### Your task
Lines with the word "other" are the answer; copy each of them from the data below.

### Recorded data
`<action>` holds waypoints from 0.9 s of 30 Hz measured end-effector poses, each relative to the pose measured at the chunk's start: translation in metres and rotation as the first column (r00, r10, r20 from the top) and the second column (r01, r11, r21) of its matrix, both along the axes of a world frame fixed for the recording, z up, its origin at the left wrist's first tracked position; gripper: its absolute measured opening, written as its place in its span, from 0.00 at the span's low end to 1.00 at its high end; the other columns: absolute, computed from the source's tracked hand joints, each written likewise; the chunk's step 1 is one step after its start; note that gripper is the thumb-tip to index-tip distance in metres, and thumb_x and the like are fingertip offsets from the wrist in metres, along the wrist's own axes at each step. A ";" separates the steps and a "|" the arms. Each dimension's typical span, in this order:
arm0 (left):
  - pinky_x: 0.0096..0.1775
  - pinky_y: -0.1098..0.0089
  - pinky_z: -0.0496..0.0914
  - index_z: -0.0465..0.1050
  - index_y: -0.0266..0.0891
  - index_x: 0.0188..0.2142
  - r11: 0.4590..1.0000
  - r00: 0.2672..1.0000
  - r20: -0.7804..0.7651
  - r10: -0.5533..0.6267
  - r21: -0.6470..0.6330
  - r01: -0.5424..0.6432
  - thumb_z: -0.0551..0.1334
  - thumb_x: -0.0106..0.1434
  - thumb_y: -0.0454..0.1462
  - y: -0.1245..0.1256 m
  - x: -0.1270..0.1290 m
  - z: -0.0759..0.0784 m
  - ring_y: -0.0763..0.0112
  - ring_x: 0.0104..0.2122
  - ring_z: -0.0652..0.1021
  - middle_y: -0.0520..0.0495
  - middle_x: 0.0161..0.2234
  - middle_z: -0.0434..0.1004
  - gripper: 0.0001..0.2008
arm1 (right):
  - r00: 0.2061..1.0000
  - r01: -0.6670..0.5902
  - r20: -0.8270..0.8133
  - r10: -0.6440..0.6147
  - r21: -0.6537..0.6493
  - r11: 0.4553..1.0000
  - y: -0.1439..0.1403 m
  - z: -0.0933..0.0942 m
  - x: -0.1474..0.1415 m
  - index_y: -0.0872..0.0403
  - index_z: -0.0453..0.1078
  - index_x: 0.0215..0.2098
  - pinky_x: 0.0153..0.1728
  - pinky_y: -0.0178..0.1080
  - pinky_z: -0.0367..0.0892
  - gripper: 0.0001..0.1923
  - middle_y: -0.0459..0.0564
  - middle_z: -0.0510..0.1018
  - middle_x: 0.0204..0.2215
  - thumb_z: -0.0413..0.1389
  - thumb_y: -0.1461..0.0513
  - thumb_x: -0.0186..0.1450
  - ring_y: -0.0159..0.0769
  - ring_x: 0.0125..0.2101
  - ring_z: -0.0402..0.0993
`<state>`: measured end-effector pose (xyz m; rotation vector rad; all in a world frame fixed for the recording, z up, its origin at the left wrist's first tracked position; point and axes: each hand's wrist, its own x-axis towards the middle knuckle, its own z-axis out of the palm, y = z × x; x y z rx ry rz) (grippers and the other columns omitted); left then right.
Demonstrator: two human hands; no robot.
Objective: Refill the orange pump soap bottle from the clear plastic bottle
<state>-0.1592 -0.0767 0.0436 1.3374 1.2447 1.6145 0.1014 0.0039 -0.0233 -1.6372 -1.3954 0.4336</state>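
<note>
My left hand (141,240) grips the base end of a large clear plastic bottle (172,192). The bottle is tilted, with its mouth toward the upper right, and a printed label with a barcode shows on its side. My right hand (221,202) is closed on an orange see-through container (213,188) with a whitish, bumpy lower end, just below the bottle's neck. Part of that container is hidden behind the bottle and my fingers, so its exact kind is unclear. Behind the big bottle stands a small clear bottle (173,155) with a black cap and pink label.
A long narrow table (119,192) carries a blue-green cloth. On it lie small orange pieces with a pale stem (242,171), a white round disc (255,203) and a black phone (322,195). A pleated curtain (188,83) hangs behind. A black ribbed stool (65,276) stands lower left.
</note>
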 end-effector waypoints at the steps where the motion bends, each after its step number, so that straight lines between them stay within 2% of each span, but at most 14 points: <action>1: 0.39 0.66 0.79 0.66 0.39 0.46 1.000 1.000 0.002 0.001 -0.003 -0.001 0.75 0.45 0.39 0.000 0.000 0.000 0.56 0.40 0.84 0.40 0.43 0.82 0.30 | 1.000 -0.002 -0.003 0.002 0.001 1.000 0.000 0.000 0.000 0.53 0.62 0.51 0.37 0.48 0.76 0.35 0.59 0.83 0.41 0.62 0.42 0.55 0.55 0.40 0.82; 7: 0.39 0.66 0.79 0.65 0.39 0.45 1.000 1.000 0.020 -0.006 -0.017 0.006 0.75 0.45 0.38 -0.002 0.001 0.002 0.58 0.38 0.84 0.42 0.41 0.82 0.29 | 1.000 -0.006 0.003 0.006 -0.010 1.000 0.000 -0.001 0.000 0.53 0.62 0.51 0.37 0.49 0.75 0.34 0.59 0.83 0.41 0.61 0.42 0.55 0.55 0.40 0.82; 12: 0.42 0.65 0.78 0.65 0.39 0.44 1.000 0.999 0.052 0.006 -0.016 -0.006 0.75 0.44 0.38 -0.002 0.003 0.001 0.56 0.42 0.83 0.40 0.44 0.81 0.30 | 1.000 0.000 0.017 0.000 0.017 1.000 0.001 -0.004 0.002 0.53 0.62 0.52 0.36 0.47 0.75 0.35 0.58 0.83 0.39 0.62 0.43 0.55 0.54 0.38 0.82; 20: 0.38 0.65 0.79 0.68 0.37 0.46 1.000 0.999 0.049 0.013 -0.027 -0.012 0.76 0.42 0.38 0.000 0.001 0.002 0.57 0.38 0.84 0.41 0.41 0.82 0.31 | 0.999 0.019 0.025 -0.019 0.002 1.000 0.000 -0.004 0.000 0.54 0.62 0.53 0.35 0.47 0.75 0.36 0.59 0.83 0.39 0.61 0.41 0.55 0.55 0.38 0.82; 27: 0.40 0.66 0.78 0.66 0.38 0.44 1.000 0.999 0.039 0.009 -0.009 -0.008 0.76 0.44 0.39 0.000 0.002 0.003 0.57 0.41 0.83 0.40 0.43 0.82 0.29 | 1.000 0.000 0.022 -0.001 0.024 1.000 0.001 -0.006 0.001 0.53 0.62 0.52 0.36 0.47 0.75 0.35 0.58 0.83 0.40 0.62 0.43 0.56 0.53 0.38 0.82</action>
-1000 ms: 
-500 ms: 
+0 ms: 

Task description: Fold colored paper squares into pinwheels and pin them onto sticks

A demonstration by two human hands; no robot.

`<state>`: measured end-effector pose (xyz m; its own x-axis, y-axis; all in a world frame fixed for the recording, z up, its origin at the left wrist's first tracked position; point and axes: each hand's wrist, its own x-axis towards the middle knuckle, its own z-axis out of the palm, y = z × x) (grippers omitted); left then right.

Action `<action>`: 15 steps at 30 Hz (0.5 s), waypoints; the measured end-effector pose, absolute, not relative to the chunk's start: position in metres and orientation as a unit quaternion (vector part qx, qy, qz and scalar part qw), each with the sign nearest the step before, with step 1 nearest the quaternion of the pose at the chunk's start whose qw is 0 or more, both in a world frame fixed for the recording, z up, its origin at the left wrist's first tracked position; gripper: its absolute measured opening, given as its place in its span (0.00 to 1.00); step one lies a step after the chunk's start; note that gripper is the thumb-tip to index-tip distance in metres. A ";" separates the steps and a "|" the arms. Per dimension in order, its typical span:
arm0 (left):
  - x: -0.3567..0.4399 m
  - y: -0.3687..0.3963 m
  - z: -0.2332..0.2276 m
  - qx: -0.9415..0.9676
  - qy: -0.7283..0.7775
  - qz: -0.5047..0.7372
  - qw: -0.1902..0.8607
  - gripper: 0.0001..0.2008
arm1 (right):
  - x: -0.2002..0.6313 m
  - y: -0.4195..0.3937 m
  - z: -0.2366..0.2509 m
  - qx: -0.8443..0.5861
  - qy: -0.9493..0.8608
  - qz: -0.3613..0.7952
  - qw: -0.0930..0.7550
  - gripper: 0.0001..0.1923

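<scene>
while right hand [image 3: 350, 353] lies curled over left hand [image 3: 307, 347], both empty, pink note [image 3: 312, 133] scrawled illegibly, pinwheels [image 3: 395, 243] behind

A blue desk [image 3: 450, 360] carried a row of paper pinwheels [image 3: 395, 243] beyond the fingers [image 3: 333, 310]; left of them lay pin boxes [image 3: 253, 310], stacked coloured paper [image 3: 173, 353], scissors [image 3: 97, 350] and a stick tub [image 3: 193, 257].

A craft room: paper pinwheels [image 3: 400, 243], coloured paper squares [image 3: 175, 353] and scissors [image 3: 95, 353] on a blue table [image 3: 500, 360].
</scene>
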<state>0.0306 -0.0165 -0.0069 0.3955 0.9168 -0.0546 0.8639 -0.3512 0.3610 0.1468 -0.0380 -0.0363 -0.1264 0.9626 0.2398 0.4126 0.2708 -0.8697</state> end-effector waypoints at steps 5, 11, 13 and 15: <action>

### Reply
`<action>` holds waypoints from 0.9 s of 30 Hz measured end-effector poses, each relative to the pose measured at the chunk's start: translation in metres and rotation as the first column (r00, r10, r20 from the top) and the second column (r01, r11, r21) of its matrix, both along the axes of a world frame fixed for the recording, z up, its origin at the left wrist's first tracked position; gripper: its absolute measured opening, written as its place in its span, from 0.00 at the span's low end to 1.00 at its high end; the other columns: absolute, computed from the source's tracked hand joints, each written likewise; the chunk's step 1 is one step after its start; note that gripper is the thumb-tip to index-tip distance in metres, and thumb_x and the like are fingertip offsets from the wrist in metres, along the wrist's own axes at each step. A ";" separates the steps and a "|" the arms. Each dimension's typical span, in this order:
`<state>`: measured end-effector pose (xyz m; rotation vector rad; all in a world frame fixed for the recording, z up, its origin at the left wrist's first tracked position; point and axes: each hand's wrist, its own x-axis towards the middle knuckle, its own z-axis out of the palm, y = z × x; x y z rx ry rz) (grippers and the other columns omitted); left then right.

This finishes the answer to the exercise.